* [EXERCISE OBJECTIVE]: Where does "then" occur in the listing? Copy every line that holds it.

SOURCE DATA below:

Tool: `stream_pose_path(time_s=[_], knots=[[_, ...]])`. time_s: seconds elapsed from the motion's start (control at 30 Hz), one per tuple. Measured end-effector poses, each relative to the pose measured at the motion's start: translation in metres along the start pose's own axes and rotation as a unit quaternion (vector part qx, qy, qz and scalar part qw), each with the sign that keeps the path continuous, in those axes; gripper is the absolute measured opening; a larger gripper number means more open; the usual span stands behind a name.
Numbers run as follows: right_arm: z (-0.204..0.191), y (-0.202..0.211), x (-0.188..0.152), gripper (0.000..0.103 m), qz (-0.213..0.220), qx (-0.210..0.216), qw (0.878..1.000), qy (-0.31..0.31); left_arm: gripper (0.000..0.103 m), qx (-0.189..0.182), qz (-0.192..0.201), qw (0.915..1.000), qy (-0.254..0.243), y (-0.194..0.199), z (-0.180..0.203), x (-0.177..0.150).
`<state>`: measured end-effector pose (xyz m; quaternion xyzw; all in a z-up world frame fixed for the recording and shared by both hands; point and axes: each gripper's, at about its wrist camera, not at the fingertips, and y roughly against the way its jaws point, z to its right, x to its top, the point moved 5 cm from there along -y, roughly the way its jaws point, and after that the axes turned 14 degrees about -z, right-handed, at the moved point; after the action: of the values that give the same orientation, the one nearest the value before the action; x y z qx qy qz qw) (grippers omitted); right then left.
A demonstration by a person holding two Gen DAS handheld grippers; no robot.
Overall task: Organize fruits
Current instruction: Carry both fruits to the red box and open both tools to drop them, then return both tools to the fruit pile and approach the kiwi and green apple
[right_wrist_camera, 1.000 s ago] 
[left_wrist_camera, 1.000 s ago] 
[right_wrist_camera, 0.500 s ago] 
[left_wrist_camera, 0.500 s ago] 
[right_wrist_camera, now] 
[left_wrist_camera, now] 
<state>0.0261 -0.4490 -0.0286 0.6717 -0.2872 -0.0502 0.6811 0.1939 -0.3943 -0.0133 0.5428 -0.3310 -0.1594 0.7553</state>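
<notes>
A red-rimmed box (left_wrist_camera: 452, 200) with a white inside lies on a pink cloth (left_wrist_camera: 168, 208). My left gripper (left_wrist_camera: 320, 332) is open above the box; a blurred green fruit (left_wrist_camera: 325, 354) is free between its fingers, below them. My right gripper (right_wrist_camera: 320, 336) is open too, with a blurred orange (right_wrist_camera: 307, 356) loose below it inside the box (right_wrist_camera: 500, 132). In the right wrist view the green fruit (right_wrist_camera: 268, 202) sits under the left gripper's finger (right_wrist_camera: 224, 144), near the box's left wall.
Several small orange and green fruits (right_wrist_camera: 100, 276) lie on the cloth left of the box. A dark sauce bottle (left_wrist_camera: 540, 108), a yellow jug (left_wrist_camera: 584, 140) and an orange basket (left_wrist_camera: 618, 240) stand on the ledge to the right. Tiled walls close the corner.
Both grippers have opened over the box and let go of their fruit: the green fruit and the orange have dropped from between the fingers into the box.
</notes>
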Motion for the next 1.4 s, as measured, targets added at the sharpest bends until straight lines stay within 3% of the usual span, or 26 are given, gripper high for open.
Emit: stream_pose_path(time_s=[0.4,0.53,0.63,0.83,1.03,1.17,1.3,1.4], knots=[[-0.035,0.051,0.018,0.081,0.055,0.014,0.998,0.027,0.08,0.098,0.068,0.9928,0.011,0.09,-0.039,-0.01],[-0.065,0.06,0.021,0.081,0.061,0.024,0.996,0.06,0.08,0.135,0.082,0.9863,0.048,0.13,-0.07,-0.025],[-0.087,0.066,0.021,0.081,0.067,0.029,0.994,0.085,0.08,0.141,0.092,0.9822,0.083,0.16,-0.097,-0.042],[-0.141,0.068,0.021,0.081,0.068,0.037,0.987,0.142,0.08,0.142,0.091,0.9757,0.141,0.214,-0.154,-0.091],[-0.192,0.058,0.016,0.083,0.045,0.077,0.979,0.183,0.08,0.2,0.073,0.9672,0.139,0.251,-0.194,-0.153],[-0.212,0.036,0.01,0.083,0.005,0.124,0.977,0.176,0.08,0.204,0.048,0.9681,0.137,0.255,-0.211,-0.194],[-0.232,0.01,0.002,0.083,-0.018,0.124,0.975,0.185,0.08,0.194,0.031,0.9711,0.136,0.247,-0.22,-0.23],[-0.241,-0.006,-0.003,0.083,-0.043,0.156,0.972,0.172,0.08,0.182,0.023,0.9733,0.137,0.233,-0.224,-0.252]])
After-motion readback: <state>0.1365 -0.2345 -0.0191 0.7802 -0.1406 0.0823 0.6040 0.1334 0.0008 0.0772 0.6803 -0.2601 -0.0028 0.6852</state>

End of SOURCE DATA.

* [SOLUTION TO THE PROBLEM]:
`<state>`: measured end-effector pose (xyz m; quaternion xyzw; all in a z-up world frame fixed for the recording and shared by both hands; point and axes: each gripper's, at about its wrist camera, not at the fingertips, and y roughly against the way its jaws point, z to its right, x to its top, the point moved 5 cm from there along -y, roughly the way its jaws point, and after that the axes turned 14 degrees about -z, right-handed, at the moved point; after the action: of the values that give the same orientation, the one nearest the value before the action; x y z qx qy qz qw) (grippers omitted); right then left.
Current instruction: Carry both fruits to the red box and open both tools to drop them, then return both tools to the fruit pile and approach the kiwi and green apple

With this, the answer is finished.